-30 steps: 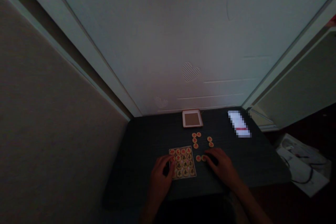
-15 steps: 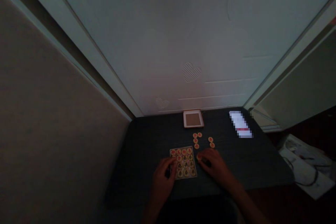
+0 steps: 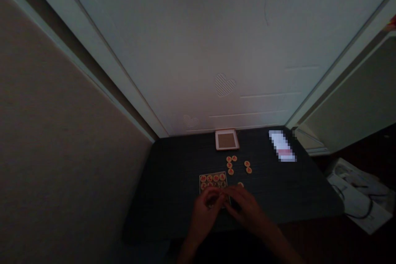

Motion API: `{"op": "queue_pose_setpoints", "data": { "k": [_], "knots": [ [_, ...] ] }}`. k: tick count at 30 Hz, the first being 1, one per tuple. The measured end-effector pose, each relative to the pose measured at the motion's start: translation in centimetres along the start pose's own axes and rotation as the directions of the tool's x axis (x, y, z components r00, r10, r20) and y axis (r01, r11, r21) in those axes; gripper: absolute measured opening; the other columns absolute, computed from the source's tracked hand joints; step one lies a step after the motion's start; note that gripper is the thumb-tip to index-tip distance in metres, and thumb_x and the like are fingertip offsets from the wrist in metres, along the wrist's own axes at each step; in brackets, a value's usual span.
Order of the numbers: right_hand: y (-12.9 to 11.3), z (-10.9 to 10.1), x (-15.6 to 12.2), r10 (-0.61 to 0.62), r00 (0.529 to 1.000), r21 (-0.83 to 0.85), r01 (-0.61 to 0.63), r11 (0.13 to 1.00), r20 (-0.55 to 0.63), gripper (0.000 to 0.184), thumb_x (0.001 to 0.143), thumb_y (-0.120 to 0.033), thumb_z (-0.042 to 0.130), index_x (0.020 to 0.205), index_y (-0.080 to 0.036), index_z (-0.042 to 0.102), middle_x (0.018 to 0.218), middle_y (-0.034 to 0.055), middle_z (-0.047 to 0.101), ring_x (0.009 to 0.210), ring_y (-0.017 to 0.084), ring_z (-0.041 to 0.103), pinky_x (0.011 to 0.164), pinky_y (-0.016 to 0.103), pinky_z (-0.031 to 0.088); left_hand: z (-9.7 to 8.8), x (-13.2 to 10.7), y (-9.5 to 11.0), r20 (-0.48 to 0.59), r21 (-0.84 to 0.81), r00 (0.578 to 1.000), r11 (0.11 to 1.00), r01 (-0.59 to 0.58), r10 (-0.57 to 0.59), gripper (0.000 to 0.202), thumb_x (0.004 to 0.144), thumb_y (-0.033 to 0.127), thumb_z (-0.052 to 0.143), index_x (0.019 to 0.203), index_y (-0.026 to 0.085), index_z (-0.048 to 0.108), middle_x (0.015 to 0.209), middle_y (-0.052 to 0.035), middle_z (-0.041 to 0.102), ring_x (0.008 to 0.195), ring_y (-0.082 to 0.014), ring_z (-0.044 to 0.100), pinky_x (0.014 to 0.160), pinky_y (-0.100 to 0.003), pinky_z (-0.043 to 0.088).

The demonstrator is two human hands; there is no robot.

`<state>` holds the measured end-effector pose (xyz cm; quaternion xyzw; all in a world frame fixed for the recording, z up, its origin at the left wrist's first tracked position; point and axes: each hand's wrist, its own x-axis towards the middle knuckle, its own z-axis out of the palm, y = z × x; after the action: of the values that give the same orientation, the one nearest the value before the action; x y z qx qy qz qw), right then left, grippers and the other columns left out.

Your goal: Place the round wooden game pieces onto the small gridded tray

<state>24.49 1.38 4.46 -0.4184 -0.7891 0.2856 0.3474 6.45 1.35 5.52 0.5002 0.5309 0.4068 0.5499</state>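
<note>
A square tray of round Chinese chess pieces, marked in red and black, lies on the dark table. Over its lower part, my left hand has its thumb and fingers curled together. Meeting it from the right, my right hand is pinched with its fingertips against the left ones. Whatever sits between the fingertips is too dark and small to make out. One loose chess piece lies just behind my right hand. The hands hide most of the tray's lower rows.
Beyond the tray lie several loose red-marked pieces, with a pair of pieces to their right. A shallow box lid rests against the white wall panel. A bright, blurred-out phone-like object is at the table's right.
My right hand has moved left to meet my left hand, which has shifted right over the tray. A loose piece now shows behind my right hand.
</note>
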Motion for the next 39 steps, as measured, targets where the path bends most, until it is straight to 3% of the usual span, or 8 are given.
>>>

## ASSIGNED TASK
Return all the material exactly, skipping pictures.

## TASK RESPONSE
-30 steps: 
-15 steps: 
+0 steps: 

Motion API: `{"op": "queue_pose_setpoints", "data": { "k": [_], "knots": [ [_, ...] ] }}`. k: tick count at 30 Hz, the first being 1, one per tuple. The measured end-effector pose, each relative to the pose measured at the motion's start: translation in centimetres along the start pose's own axes and rotation as the directions of the tool's x axis (x, y, z components r00, r10, r20) and y axis (r01, r11, r21) in those axes; gripper: absolute measured opening; the other columns absolute, computed from the source's tracked hand joints; step one lies a step after the motion's start; note that gripper is the thumb-tip to index-tip distance in metres, and thumb_x and the like are fingertip offsets from the wrist in metres, along the wrist's own axes at each step; in brackets, a value's usual span.
Order of the numbers: right_hand: y (-12.9 to 11.3), z (-10.9 to 10.1), x (-15.6 to 12.2), r10 (-0.61 to 0.62), r00 (0.529 to 1.000), r21 (-0.83 to 0.85), r01 (-0.61 to 0.63), r11 (0.13 to 1.00), r20 (-0.55 to 0.63), gripper (0.000 to 0.184), thumb_x (0.001 to 0.143), thumb_y (-0.120 to 0.033), thumb_z (-0.042 to 0.130), index_x (0.020 to 0.205), index_y (-0.080 to 0.036), index_z (-0.042 to 0.102), middle_x (0.018 to 0.218), middle_y (-0.034 to 0.055), middle_z (-0.047 to 0.101), ring_x (0.009 to 0.210), ring_y (-0.017 to 0.084), ring_z (-0.041 to 0.103), pinky_x (0.011 to 0.164), pinky_y (-0.016 to 0.103), pinky_z (-0.031 to 0.088); left_hand: z (-9.7 to 8.8), x (-13.2 to 10.7), y (-9.5 to 11.0), r20 (-0.48 to 0.59), r21 (-0.84 to 0.81), r00 (0.578 to 1.000), r11 (0.11 to 1.00), r01 (-0.59 to 0.58), r10 (-0.57 to 0.59), gripper (0.000 to 0.202), thumb_x (0.004 to 0.144), thumb_y (-0.033 to 0.127), thumb_z (-0.052 to 0.143), index_x (0.019 to 0.203), index_y (-0.026 to 0.085), index_z (-0.048 to 0.108), middle_x (0.015 to 0.209), middle_y (-0.052 to 0.035), middle_z (-0.041 to 0.102), ring_x (0.008 to 0.195), ring_y (-0.082 to 0.014), ring_z (-0.044 to 0.100), pinky_x (0.014 to 0.160), pinky_y (-0.100 to 0.003), pinky_z (-0.043 to 0.088).

The demonstrator is two human hands; there is no robot.

`<state>` holds the measured end-effector pose (xyz cm; quaternion xyzw; all in a world frame fixed for the recording, z up, its origin at the left wrist's first tracked position; point and axes: each hand's wrist, its own x-axis towards the middle knuckle, its own z-axis out of the palm, y = z × x; after the action: of the values that give the same orientation, the one nearest the value before the action; x y z qx qy qz qw), right then left, grippers and the other columns left out.

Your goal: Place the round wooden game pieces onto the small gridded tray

<state>24.49 1.38 4.46 -0.4184 -0.7891 0.2856 0.3474 6.45 1.35 5.52 0.5002 0.5309 0.4068 0.5499</state>
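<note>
A square tray of round Chinese chess pieces, marked in red and black, lies on the dark table. Over its lower part, my left hand has its thumb and fingers curled together. Meeting it from the right, my right hand is pinched with its fingertips against the left ones. Whatever sits between the fingertips is too dark and small to make out. One loose chess piece lies just behind my right hand. The hands hide most of the tray's lower rows.
Beyond the tray lie several loose red-marked pieces, with a pair of pieces to their right. A shallow box lid rests against the white wall panel. A bright, blurred-out phone-like object is at the table's right.
My right hand has moved left to meet my left hand, which has shifted right over the tray. A loose piece now shows behind my right hand.
</note>
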Motion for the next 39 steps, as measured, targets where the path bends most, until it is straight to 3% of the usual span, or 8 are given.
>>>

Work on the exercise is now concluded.